The 2019 Man Booker Prize Shortlist Celebrates Female Voices in Fiction

The 2019 Man Booker Prize Shortlist Celebrates Female Voices in Fiction

Women are beginning to dominate the literary world — and it’s about time

Nikki Chawla ASSOCIATE ARTS & LIFESTYLE EDITOR

Image: Amazon 

The shortlist for the Man Booker Prize has been released, and many literary critics are excited to see that it’s dominated by female writers, featuring names such as Anna Burns, Esi Edugyan, Rachel Kushner, and Daisy Johnson. Female creativity has historically been stifled within conventional literary canons, and this mobilizing trend of celebrating female-written prose is having an expansive and invigorating effect on mainstream fiction.

“We don’t read and write poetry because it’s cute. We read and write poetry because we are members of the human race. And the human race is filled with passion . . . poetry, beauty, romance, love, these are what we stay alive for.”

As an English student, watching Dead Poet’s Society was almost a requirement growing up. John Keating represented the ideal of what an English professor should be. He was impassioned, enraptured, and absolutely enamoured with the written word and his monologue explaining the importance of poetry, and as an extension, of literature remains famous even today.

Literature has always striven to explicate the intricacies of the human condition. Words have the power to take us on journeys and to make us feel things that perhaps are not always possible given our situations. Where reality keeps us grounded, literature allows for us to dream and live different lives every day.
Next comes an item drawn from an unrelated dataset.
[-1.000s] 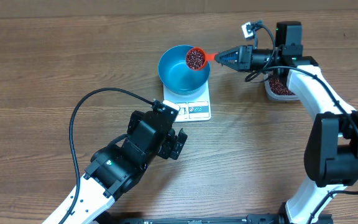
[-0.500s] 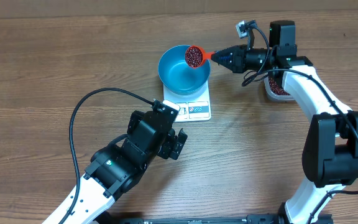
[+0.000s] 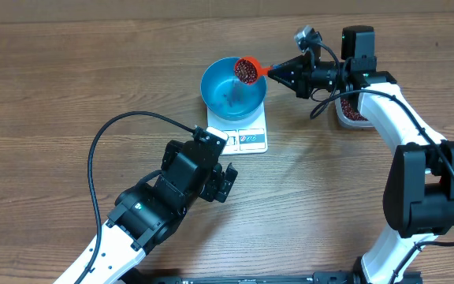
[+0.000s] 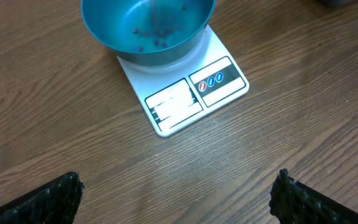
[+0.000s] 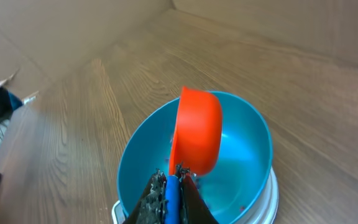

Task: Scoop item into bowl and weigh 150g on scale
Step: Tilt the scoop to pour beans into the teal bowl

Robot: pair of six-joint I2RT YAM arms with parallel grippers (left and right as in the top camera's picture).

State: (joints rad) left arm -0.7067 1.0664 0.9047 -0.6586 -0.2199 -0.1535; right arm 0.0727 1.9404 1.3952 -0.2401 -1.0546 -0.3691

Literature acts as a mirror; a tool of self-reflection that has the power to transform human experience and reflect it back to us. It allows readers to understand themselves as part of a larger group. Literature is inextricable from society, which makes it so disheartening — not to mention nonsensical — to see the distinct lack of female representation when it comes to the canon of classic literature. The literary canon presents a male-dominated list that has historically been influenced by white men in positions of economic security, men who are socially privileged and steeped in richly academic backgrounds. In a cycle of men picking men, women and other minorities are habitually sidelined and excluded from literary discourse and while attitudes have now changed, progress has been a long time coming.

Literature serves as a mirror to humanity, which is contradicted by the traditional exclusion of women from the canon. To leave out whole groups of people is to present an insular view that is by nature skewed. The presentation of one kind of story leads to the continual reinforcement of damaging stereotypes. Beyond that, it’s high time that diversity is seen in writing — narratives have the power to influence culture and pedagogy, and having a diverse cast of writers is essential to shepherding the world into a new age of individuality. 

When literature acts as a safe space for so many, the requirement to present diverse options moves beyond something that should happen to something that must happen. Seeing oneself in literature is important for everyone, but even more so for those who are already marginalized. Presenting worlds written through different perspectives, and particularly by women, is indubitably important when it comes to moving toward a new, diverse age of literature. The Man Booker Prize shortlist shows that we as readers have come to recognize the value of individuality and diversity when it comes to the role literature plays in society — and it’s about time.